As the main federal watchdog, the FTC works to keep
advertisers in bounds largely through voluntary compliance, although
it has the clout to stop questionable ads, initiate civil action
and even force a company to run corrections.
In addition to the federal guidelines, most states
now have consumer fraud and deceptive practices statutes. Fudge
on those and you could face fines, restitution and even a jail sentence
depending on your state and local laws.
You want your advertising to work for you, right?
Here's how to play by the rules.
The big three
Under FTC guidelines, your advertising generally will be
bulletproof if it meets the big three criteria:
- Truthful and nondeceptive
- You must have evidence to back up your claims.
To meet the fairness test, your
ad must not cause substantial, unavoidable physical or monetary
injury to the consumer and its overall benefit should exceed
its cost. Common fairness infractions include coercing consumers
to buy unwanted goods, selling defective or unsafe goods and omission
of information that would adversely affect the consumer's buying
Your ad is truthful if it accurately presents the
qualities and prices of your goods or services.

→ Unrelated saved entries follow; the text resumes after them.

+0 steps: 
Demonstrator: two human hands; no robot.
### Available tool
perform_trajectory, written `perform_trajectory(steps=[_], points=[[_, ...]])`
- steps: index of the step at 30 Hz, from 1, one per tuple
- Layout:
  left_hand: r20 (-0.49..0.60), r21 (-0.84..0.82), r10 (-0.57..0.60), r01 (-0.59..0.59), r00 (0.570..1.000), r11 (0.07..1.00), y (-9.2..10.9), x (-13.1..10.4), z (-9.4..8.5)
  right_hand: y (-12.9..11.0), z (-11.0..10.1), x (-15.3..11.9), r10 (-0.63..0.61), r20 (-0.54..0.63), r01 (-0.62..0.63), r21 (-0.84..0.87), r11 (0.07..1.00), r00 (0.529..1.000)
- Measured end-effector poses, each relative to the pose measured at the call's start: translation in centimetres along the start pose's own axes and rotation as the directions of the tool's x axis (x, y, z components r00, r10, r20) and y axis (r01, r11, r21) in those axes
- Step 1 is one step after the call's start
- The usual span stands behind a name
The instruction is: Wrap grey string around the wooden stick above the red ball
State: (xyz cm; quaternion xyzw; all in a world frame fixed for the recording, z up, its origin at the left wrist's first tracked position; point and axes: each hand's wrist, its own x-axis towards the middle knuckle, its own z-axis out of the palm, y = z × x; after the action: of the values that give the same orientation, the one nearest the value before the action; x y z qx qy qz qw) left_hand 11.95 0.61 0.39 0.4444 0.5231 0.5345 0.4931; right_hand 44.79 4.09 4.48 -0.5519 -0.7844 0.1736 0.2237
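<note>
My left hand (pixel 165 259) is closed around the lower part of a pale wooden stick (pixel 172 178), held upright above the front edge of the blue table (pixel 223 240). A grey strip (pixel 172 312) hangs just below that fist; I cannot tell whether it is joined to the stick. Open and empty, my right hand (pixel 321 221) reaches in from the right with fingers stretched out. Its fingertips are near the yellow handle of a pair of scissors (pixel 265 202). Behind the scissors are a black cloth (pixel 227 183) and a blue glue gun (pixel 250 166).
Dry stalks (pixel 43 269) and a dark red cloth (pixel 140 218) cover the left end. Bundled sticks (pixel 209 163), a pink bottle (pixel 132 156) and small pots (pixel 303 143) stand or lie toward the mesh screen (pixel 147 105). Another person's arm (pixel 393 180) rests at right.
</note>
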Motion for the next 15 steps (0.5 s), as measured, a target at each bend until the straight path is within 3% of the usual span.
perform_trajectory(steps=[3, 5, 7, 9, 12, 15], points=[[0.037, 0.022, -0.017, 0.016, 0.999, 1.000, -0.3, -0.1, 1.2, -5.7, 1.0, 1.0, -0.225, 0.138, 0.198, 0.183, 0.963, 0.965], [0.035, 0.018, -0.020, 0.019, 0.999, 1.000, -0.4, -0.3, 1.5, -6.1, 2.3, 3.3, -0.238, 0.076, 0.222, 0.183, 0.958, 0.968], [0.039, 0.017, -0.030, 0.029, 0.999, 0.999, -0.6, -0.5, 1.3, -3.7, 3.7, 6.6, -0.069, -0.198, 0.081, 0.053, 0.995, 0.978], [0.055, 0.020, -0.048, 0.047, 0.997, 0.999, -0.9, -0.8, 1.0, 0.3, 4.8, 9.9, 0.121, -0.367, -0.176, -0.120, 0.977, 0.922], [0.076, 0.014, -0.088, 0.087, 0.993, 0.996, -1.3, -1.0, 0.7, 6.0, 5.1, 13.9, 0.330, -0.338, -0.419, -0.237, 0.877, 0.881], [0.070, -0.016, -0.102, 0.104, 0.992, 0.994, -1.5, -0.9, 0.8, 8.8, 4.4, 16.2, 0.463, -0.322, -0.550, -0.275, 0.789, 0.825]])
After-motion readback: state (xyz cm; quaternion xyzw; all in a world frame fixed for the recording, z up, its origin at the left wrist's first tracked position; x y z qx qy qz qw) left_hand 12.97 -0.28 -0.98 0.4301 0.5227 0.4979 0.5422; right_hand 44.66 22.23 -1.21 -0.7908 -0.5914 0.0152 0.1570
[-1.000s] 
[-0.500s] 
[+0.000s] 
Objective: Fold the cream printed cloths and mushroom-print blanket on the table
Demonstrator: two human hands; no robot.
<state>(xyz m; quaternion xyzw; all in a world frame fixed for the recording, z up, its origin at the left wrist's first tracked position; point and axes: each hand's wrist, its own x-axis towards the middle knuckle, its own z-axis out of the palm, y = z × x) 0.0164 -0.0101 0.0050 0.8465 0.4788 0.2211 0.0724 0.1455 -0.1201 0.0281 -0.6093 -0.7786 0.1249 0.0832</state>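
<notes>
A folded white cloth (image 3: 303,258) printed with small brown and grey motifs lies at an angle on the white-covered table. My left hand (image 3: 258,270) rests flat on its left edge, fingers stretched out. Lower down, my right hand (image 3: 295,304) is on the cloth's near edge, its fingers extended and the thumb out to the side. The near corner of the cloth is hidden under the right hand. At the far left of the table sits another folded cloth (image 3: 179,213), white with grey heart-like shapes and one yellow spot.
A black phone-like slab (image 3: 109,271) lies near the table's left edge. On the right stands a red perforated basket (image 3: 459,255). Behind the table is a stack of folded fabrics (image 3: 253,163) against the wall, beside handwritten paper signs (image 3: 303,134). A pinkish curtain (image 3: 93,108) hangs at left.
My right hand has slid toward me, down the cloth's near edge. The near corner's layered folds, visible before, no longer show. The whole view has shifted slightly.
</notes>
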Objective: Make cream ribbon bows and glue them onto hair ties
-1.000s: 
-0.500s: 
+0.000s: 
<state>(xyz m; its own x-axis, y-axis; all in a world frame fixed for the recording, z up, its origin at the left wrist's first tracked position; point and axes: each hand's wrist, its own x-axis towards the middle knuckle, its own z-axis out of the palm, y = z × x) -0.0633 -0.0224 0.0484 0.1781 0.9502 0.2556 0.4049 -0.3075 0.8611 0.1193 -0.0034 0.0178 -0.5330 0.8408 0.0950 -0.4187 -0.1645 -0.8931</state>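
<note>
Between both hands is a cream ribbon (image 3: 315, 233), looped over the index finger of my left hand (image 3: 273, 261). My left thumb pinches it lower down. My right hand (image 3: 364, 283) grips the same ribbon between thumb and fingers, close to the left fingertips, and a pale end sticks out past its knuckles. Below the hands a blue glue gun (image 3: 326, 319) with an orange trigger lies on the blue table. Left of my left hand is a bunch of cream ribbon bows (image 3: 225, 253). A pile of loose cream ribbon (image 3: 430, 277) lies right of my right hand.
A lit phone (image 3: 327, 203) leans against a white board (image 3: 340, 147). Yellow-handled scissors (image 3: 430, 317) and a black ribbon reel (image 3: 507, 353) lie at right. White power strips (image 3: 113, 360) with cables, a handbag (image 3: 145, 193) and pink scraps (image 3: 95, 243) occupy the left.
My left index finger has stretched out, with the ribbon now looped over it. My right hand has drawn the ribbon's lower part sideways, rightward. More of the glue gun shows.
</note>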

Clearly, consumers,
your competitors and the authorities will quickly determine if that
new watch you're selling is waterproof or merely water resistant.
Calling it a great watch is fine; just don't claim it can do what
A good final test for your ad is whether you back
it up with hard evidence. In a worst-case scenario, you may have
to do just that in court, and ignorance of the law won't get you
off the hook.
Endorsements and testimonials
If your ad quotes written material, uses someone's picture
or likeness or mentions any group or organization in an expressed
or implied endorsement, U.S. copyright law, specifically the "fair
use" doctrine, requires you to obtain permission beforehand,
preferably in writing. One notable exception: You may use brief
excerpts from favorable reviews or performance awards.
Baiting and deceptive pricing
Two of the quickest ways to get into trouble with an ad
are to bait-and-switch and engage in deceptive pricing.
Bait advertising is an alluring but insincere offer
to sell something you don't want or intend to sell just to lure
consumers to buy something else, usually at a higher price or at
a greater advantage to you. It is also illegal.
You may be exposed to bait advertising claims if you
fail to have sufficient quantities of an advertised item in stock
to meet reasonable demand. Your one out here is if your ad states
that quantities are limited.
Deceptive pricing attempts to sweeten an offered price
through misleading comparisons to your "regular" prices
or those of competing merchants. There is considerable gray area
here. Best self-test: Can you prove your facts and figures?
Beware the word "free"
Nothing flags whistleblowers faster than the word free.
In a nutshell, if you offer something for free, make sure all terms,
conditions and limitations are spelled out in the ad.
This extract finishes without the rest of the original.